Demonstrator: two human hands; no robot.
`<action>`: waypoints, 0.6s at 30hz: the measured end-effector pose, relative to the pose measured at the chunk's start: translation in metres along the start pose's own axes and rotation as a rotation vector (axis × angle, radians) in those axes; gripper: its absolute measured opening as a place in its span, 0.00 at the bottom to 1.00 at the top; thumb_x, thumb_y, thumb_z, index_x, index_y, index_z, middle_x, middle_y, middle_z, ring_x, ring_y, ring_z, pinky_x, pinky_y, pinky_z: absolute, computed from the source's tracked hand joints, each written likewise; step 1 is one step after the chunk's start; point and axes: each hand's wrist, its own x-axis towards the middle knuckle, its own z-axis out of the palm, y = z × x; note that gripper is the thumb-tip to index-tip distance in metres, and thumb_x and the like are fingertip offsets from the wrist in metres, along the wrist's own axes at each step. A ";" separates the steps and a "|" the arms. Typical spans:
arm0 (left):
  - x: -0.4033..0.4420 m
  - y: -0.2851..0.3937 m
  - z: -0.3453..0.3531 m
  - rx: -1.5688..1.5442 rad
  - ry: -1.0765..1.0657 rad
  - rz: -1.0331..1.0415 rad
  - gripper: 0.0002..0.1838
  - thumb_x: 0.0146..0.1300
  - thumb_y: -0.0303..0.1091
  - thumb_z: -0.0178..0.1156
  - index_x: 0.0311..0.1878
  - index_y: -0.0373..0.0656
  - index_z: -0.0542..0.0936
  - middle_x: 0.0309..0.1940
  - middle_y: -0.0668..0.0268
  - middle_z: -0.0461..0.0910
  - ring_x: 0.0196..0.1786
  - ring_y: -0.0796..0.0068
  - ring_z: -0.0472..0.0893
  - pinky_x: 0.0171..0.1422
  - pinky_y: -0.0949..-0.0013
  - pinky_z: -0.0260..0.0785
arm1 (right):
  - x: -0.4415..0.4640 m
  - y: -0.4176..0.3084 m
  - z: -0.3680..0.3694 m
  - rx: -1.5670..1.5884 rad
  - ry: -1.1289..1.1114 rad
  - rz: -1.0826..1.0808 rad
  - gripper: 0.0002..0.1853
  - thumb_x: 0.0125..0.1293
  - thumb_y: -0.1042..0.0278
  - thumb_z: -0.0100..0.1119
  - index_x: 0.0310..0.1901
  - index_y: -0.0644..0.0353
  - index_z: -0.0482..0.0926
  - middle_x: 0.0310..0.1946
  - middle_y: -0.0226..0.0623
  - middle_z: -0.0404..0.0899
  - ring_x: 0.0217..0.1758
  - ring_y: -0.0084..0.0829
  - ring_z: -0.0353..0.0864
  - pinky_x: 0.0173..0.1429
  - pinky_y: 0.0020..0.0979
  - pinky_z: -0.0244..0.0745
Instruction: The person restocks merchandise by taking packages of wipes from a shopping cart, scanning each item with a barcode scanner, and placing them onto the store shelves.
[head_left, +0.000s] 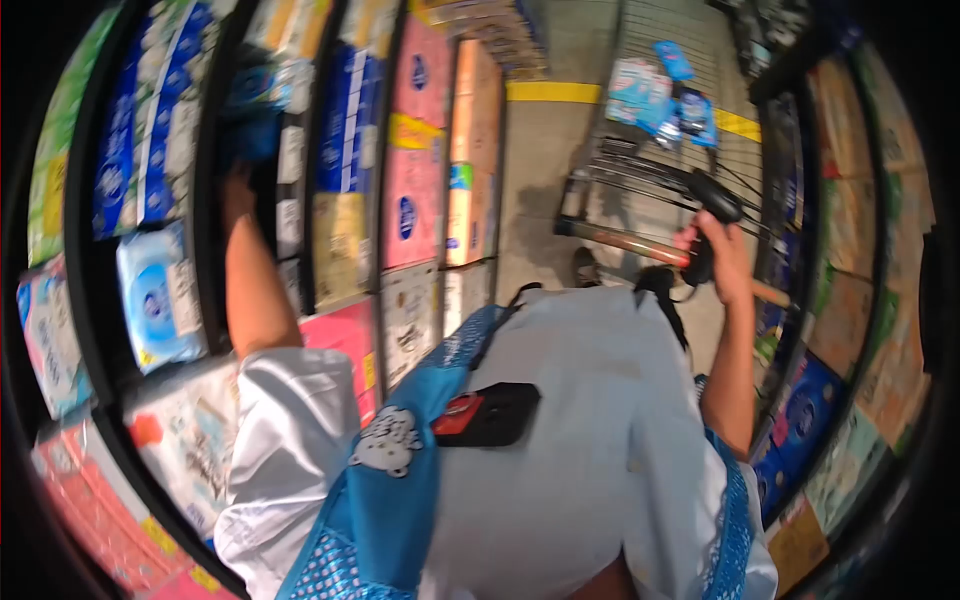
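Observation:
My left hand (238,188) reaches deep into a dark shelf compartment on the left, just below a blue package (256,132). Shadow and blur hide its fingers, so a grip on that package cannot be made out. In my right hand (727,252) is a black handheld scanner (712,196), with the fingers wrapped round its grip. It is held over the handle (625,243) of a wire shopping cart (640,165). Several blue and white packets (640,92) lie in the cart, with a smaller blue packet (674,60) beyond them.
Tall shelves of packaged goods line both sides. On the left, a light blue pack (160,297) stands below my left arm's level, and pink packs (412,205) are stacked farther right. Yellow floor tape (553,92) crosses the aisle. A black phone-like object (488,415) rests against my chest.

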 end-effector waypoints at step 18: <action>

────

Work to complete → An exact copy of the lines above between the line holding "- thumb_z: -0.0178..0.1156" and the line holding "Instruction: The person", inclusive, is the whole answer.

Finished task →
  - thumb_z: -0.0178..0.1156
  - index_x: 0.0311..0.1878
  - index_y: -0.0373..0.0656
  - index_z: -0.0542..0.0936
  - middle_x: 0.0309..0.1940
  - middle_y: -0.0668..0.0268
  - middle_z: -0.0461..0.0910
  - ring_x: 0.0196..0.1786
  - ring_y: -0.0796..0.0068
  - ring_z: -0.0472..0.0893
  - pinky_x: 0.0171..0.1422
  - pinky_y: -0.0949..-0.0013
  - pinky_z: -0.0260..0.0785
arm1 (right):
  - x: -0.4415..0.4640 m
  - y: -0.4176..0.3084 m
  - z: -0.3680..0.3694 m
  - rx: -1.5670..1.5884 rad
  - ry: -1.1289..1.1114 rad
  - rz: -1.0826..1.0808 rad
  - gripper: 0.0002..0.1853
  - thumb_x: 0.0125..0.1293
  - thumb_y: -0.1042..0.0278
  - thumb_z: -0.0100..0.1119
  - index_x: 0.0310..0.1901
  - index_y: -0.0644..0.0353
  - index_z: -0.0482..0.0926
  - middle_x: 0.0310..0.1946
  - middle_y: -0.0226..0.0623
  - middle_z: -0.0404..0.0899
  - ring_x: 0.0217..0.1758
  - ring_y: -0.0084..0.0829
  - ring_z: -0.0353..0.0864
  - pinky_x: 0.0173..0.1429
  - pinky_y: 0.0020..0.0979
  - pinky_z: -0.0244..0.0745
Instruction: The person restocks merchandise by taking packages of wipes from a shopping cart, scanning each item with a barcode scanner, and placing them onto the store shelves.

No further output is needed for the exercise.